# What to work on
Omit every picture. Return all other data as it stands.

========================================

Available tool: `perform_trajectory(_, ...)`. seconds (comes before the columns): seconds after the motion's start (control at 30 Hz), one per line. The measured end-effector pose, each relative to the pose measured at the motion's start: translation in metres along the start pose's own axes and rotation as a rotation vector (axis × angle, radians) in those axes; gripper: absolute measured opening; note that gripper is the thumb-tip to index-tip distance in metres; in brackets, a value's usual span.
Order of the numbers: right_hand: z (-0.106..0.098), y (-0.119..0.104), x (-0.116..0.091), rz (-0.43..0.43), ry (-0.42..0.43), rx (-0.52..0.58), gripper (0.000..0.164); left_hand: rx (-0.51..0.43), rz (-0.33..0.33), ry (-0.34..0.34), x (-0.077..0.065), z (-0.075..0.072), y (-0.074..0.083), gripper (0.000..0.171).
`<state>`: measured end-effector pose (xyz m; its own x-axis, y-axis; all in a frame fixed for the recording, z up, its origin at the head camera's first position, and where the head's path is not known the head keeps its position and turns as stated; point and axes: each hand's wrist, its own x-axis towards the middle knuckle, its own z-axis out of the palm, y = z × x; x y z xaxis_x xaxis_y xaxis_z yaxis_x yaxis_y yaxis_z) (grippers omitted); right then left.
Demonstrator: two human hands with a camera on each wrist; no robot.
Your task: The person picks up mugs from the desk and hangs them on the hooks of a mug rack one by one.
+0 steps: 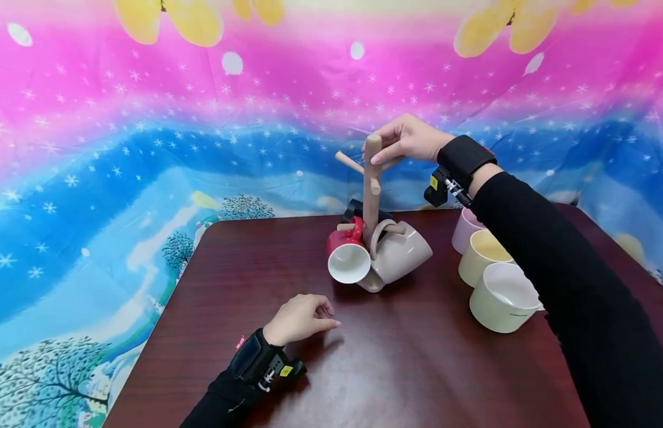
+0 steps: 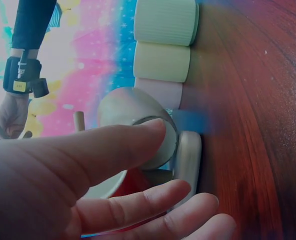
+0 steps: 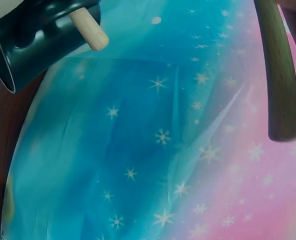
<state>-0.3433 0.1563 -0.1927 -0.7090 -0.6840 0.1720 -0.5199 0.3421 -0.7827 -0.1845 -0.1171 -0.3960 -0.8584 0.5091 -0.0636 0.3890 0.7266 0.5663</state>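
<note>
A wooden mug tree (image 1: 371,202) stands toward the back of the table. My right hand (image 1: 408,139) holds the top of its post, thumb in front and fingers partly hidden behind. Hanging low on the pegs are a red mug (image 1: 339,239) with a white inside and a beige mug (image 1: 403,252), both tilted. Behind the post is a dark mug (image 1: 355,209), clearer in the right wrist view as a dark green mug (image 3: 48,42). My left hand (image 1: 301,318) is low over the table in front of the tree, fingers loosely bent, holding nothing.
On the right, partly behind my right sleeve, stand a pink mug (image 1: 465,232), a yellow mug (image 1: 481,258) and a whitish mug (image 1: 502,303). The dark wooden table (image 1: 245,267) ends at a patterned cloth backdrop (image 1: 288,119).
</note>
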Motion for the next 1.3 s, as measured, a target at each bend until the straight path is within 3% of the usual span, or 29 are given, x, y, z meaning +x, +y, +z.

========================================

# Result of the task
Available tool: `perform_trajectory(_, ...)`. seconds (comes before the columns): seconds after the motion's start (control at 30 Hz), one per line. The measured end-effector pose, each relative to the pose measured at the motion's start: translation in metres along the start pose's own axes and rotation as a rotation vector (axis × angle, radians) in those axes; gripper: absolute measured opening; note that gripper is the thumb-tip to index-tip distance in metres; in brackets, a value's usual span.
Order of the numbers: right_hand: z (-0.106..0.098), y (-0.119..0.104), x (-0.116..0.091), rz (-0.43..0.43), ry (-0.42..0.43), rx (-0.52..0.58), gripper (0.000..0.164); left_hand: rx (-0.51..0.43), rz (-0.33..0.33), ry (-0.34..0.34), x (-0.077..0.065), z (-0.075..0.072), y (-0.074..0.083), gripper (0.000..0.171).
`<state>`: measured end-effector pose (xyz m; its own x-axis, y-axis; all in a frame fixed for the recording, z up, its origin at the head camera's first position, and where the head's path is not known the head keeps its position and turns as stated; point and axes: each hand's wrist, its own x-axis towards the middle knuckle, its own z-axis out of the palm, y = z × x; x y z xaxis_x xaxis_y xaxis_z yaxis_x yaxis_y yaxis_z) (grippers omitted); right then left.
Demonstrator: two human hands with a camera on each wrist; no robot.
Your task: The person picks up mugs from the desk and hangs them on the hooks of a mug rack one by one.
+0 steps: 
+0 steps: 
+0 steps: 
<state>-0.3433 0.1563 -0.1927 -0.7090 -0.6840 0.1720 -0.5199 0.3421 -0.7827 -0.1845 -0.1171 -0.3960 -0.8584 0.5091 -0.0636 0.3890 0.7266 0.5663</state>
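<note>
A wooden mug tree (image 1: 371,202) stands toward the back of the table. My right hand (image 1: 408,139) holds the top of its post, thumb in front and fingers partly hidden behind. Hanging low on the pegs are a red mug (image 1: 339,239) with a white inside and a beige mug (image 1: 403,252), both tilted. Behind the post is a dark mug (image 1: 355,209), clearer in the right wrist view as a dark green mug (image 3: 48,42). My left hand (image 1: 301,318) is low over the table in front of the tree, fingers loosely bent, holding nothing.
On the right, partly behind my right sleeve, stand a pink mug (image 1: 465,232), a yellow mug (image 1: 481,258) and a whitish mug (image 1: 502,303). The dark wooden table (image 1: 245,267) ends at a patterned cloth backdrop (image 1: 288,119).
</note>
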Motion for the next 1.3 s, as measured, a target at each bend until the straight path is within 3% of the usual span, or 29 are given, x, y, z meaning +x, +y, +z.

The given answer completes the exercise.